REPRESENTATIVE HOLMES expressed a preference for Ms. Simon's
suggestion - keeping only enough material to obtain a DNA sample
so as to prove the abuse.
REPRESENTATIVE COGHILL pointed out that keeping all products of
conception would ensure that enough evidence is retained.
A roll call vote was taken. Representatives Lynn, Holmes,
Gruenberg, Dahlstrom, Coghill, and Ramras voted in favor of
Amendment 12, as amended. Representative Samuels voted against
it. Therefore, Amendment 12, as amended, was adopted by a vote
of 6-1.
REPRESENTATIVE SAMUELS said he still has concerns regarding DNA
and chain of custody issues, since law enforcement won't be
present at the abortion; "you're going to end up with a problem
unless it gets addressed."
5:02:48 PM
REPRESENTATIVE GRUENBERG made a motion to adopt Amendment 13,
which read [original punctuation provided]:
Page 5, Lines 20-21 - Delete "a pattern of"
REPRESENTATIVE COGHILL objected.
REPRESENTATIVE GRUENBERG opined that it will be difficult to
determine whether there is, quote, "a pattern of emotional
abuse"; it will be simpler to just not include the words, "a
pattern of" and thus avoid arguments based on semantics.
REPRESENTATIVE COGHILL opined that the term "emotional abuse" by
itself is too broad, and that establishing that there is a
pattern of emotional abuse can be done in a variety of ways.
REPRESENTATIVE GRUENBERG suggested as an alternative amending
Amendment 13 such that the word, "serous" replace the words, "a
pattern of". There could be one instance of very serious
emotional battering, and he does not want to require the minor
to have to show several instances of emotional abuse, he added.
REPRESENTATIVE COGHILL opined that the current language of, "a
pattern of emotional abuse" is simply asking the minor to show
that there is a reason why parental consent shouldn't be
required.
A roll call vote was taken. Representatives Holmes and
Gruenberg voted in favor of Amendment 13. Representatives Lynn,
Dahlstrom, Coghill, Samuels, and Ramras voted against it.
Therefore, Amendment 13 failed by a vote of 2-5.
5:05:41 PM
REPRESENTATIVE GRUENBERG made a motion to adopt Amendment 14,
which read [original punctuation provided]:
Page 7, Line 14 - Delete comma after "court"
REPRESENTATIVE COGHILL objected.
REPRESENTATIVE GRUENBERG opined that including the comma on line
14 is a typographical error.
REPRESENTATIVE GRUENBERG then made a motion to amend Amendment
14 such that the comma on page 7, line 15, after the word
"jurisdiction", also be deleted.
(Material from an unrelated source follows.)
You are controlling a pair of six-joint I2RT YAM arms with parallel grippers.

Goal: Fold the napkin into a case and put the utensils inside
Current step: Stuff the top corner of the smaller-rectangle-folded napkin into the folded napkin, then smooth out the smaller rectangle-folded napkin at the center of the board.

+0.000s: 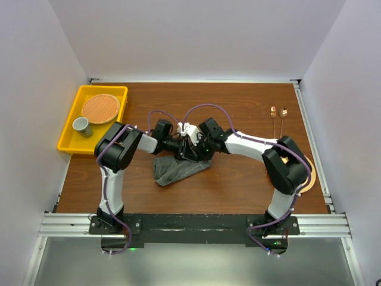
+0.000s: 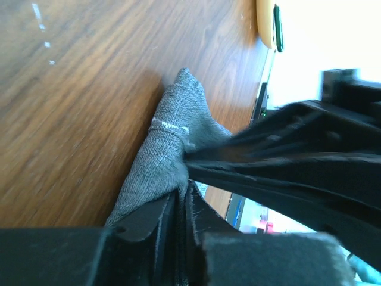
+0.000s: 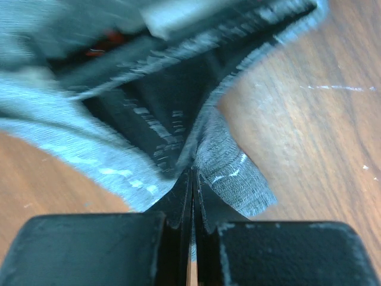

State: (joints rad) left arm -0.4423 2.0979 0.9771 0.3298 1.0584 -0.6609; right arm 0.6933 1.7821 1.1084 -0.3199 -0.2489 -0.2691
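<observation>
Folding is the step in hand: the left gripper has its jaws nearly together on a pinch of the one napkin, which lies bunched mid-table, and the right gripper is clamped tight on the cloth opposite. Next, I judge, the cloth needs spreading flat and creasing into a narrow pouch. Counted: one yellow tray, one cup and one woven mat at left; two utensils and one plate at right.

Overhead looks down; close wrist views share napkin.
</observation>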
There being no objection,
Amendment 14 was amended.
REPRESENTATIVE COGHILL removed his objection.
CHAIR RAMRAS announced that Amendment 14, as amended, was
adopted.
5:06:47 PM
REPRESENTATIVE GRUENBERG made a motion to adopt Amendment 15,
which read [original punctuation provided]:
Page 7, line 16 - After section insert "and to get an
abortion"
REPRESENTATIVE COGHILL objected.
REPRESENTATIVE GRUENBERG noted that the current language of
proposed AS 18.16.030(n)(5) provides that the minor may request
the court to issue an order excusing her from school only for
the purpose of attending the judicial bypass proceedings, but
not also for the purpose of obtaining the abortion if the court
authorizes her to consent to an abortion. He characterized
Amendment 15 as a technical amendment.
REPRESENTATIVE COGHILL indicated that AS 18.16.030(n) only
speaks to what forms and information the court must make
available to minors seeking judicial bypass.
REPRESENTATIVE GRUENBERG said he assumes it is Representative
Coghill's intent that if the court issues the order authorizing
the minor to get an abortion without parental consent, that the
court should also excuse the minor from school in order to
obtain the abortion.
REPRESENTATIVE HOLMES, in response to comments, surmised that
Amendment 15 is simply saying that once the court has authorized
the minor to obtain an abortion without parental consent, then
the court should - in addition to directing the school to excuse
the minor in order that she may attend the court proceedings -
direct the school to excuse the minor in order that she may
obtain the abortion. Without the adoption of Amendment 15, when
the minor misses school in order to get the abortion, the school
could notify the parents that their child has missed school.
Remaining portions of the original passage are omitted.